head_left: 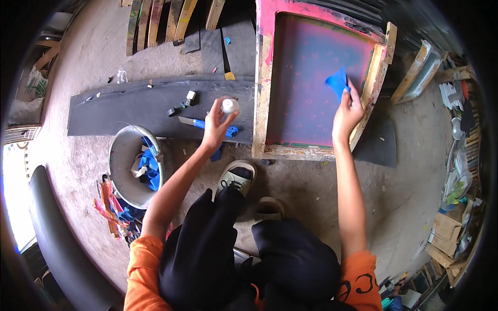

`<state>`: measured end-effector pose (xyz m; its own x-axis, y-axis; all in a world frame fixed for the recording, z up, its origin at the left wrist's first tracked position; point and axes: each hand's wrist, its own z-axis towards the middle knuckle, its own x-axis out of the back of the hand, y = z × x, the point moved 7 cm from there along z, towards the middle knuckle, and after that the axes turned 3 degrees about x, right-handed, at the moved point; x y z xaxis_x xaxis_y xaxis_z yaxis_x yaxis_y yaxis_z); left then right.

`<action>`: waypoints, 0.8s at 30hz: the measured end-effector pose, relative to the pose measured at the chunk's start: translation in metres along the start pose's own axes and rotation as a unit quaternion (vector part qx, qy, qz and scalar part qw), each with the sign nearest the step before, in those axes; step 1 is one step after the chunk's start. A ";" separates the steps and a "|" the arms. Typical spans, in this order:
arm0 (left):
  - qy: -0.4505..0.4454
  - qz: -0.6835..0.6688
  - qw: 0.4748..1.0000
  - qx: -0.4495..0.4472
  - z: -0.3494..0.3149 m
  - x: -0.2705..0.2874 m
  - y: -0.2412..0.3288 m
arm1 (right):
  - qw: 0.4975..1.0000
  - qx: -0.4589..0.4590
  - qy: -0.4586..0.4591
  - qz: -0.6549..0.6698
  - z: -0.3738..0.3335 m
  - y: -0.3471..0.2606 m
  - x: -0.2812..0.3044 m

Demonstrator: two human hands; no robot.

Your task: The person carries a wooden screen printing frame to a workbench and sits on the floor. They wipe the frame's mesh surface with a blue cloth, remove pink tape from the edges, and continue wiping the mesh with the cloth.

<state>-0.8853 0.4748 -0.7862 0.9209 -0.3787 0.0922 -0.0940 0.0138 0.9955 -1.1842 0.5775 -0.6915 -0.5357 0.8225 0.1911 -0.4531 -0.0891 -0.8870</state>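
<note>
My left hand [213, 127] is closed around a small white bottle [229, 106], its top facing up, above a dark sheet on the floor. Crumpled in my right hand [348, 115] is a blue cloth [337, 82], pinched by the fingers over the screen-printing frame [262, 111]. Wood edged with pink and other paint surrounds the frame's translucent purple mesh [308, 98], which shows a faint pattern. Whether the cloth touches the mesh I cannot tell. Close to my left hand lie a blue-handled blade tool [198, 123] and a scrap of blue cloth [232, 131].
At left stands a metal bucket [123, 168] holding blue and white rags [150, 168], with coloured scraps [116, 210] heaped beside it. Small blocks [191, 96] dot the dark sheet [114, 116]. Wooden frames [155, 23] lean at the back; another frame [412, 72] stands at right.
</note>
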 end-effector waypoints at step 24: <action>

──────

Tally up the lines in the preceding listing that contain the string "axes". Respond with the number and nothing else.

2